Modular arithmetic proof (check please?)

A simple Q from courant's book:
Question as stated in the book:
We have seen that

x^{2}\equiv (p-x)^{2}(mod p)

. Show that these are the only congruences among the numbers

1^{2},2^{2},3^{2},...,(p-1)^{2}

.

The question one its own I found quite ambigious, as I think p must be a prime, which is implied by the previous pages but not explicitly stated.

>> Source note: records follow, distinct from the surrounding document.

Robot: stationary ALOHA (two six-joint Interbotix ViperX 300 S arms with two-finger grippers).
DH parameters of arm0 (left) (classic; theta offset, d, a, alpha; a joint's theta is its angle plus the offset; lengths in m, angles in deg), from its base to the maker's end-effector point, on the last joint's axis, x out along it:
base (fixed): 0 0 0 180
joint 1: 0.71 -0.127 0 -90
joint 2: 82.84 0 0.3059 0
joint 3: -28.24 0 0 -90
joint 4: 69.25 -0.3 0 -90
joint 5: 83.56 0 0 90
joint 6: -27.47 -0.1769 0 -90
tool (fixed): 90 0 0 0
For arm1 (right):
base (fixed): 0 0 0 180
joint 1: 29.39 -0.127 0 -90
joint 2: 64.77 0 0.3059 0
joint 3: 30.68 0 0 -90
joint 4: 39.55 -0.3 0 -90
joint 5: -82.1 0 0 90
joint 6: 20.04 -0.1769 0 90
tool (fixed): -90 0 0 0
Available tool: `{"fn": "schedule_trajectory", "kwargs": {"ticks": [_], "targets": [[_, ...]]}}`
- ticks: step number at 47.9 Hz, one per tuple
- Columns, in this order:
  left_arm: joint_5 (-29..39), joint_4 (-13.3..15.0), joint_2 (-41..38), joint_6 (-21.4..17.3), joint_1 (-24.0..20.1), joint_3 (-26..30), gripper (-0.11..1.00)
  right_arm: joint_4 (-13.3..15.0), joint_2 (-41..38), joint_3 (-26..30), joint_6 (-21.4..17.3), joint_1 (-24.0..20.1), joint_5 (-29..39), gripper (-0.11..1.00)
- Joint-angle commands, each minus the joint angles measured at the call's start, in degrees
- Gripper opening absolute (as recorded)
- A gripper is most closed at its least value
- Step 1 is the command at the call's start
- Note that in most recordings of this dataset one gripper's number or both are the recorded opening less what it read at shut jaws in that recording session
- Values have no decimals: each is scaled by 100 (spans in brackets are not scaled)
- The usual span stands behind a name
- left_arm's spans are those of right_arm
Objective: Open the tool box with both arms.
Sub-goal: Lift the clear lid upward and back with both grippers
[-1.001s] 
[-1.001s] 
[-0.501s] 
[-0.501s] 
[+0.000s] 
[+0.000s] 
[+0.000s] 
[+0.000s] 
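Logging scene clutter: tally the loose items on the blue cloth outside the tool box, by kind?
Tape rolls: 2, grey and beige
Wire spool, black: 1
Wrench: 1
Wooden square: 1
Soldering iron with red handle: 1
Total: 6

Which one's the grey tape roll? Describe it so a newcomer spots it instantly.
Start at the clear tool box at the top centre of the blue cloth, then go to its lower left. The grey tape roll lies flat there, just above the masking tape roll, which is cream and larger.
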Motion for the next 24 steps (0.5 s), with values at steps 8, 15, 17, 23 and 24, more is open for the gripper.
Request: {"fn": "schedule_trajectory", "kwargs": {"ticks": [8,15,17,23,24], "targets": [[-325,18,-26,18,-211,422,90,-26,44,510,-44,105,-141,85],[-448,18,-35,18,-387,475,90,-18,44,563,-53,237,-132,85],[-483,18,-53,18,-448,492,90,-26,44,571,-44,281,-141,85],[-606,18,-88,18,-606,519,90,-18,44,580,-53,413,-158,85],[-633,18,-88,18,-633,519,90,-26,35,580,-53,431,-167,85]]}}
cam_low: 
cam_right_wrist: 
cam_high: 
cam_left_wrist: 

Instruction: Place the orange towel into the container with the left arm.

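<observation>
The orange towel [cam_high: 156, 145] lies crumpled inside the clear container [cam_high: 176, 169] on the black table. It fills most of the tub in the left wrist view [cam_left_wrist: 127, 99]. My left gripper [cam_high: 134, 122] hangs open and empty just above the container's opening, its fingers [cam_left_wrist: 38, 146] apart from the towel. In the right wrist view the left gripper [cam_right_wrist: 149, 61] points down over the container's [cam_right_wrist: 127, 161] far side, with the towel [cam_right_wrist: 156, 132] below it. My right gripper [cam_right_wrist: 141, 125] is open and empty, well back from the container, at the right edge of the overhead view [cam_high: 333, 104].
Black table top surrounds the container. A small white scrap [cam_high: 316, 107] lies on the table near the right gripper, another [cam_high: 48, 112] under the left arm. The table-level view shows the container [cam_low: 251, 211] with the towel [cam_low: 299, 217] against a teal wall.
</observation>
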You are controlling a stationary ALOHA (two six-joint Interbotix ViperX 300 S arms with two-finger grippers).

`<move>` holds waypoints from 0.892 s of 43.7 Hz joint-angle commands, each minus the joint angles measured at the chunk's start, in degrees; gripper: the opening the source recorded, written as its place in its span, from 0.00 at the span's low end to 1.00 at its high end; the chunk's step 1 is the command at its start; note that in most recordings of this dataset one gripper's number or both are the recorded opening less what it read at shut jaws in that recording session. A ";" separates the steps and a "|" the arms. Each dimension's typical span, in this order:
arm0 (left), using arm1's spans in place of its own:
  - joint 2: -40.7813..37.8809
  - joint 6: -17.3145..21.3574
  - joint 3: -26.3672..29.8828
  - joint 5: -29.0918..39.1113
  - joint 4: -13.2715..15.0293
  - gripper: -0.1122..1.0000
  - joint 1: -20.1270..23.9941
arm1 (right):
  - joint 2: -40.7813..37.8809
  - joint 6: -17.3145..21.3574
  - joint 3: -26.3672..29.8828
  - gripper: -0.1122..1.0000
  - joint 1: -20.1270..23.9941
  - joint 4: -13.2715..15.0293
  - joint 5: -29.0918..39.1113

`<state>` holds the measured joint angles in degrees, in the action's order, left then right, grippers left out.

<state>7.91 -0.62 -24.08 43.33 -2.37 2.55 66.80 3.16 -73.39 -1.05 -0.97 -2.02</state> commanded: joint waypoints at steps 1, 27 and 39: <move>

So, my (hopefully equivalant) interpretation is: considering p is a prime, show that no other number pairs from the set

{1^{2},2^{2},3^{2},...,(p-1)^{2}}

are congruent module p other than

x^{2}\equiv (p-x)^{2}(mod p)

.

Proof:

Assume

x^{2}\equiv (p-y)^{2}(mod p)

, for

1\leq x\leq p-1

, and

1\leq p-y\leq p-1\Rightarrow 1\leq y\leq p-1

, and

x+y\neq p

Then, we have

x^{2}\equiv (p-y)^{2}(mod p)\Rightarrow (x+p-y)(x-p+y)\equiv 0(mod p)\Rightarrow p|x-y

p|x+y

as p is a prime.

We know x-y is less that p , so p divides this only if x=y, gives the congruent pair stated in the question.
Also, x+y is positve, less than 2p and not equal to p, so p can not clearly divide this.

Hence no other congruent pair exist. Question was quite easy, so hopefully no mistakes.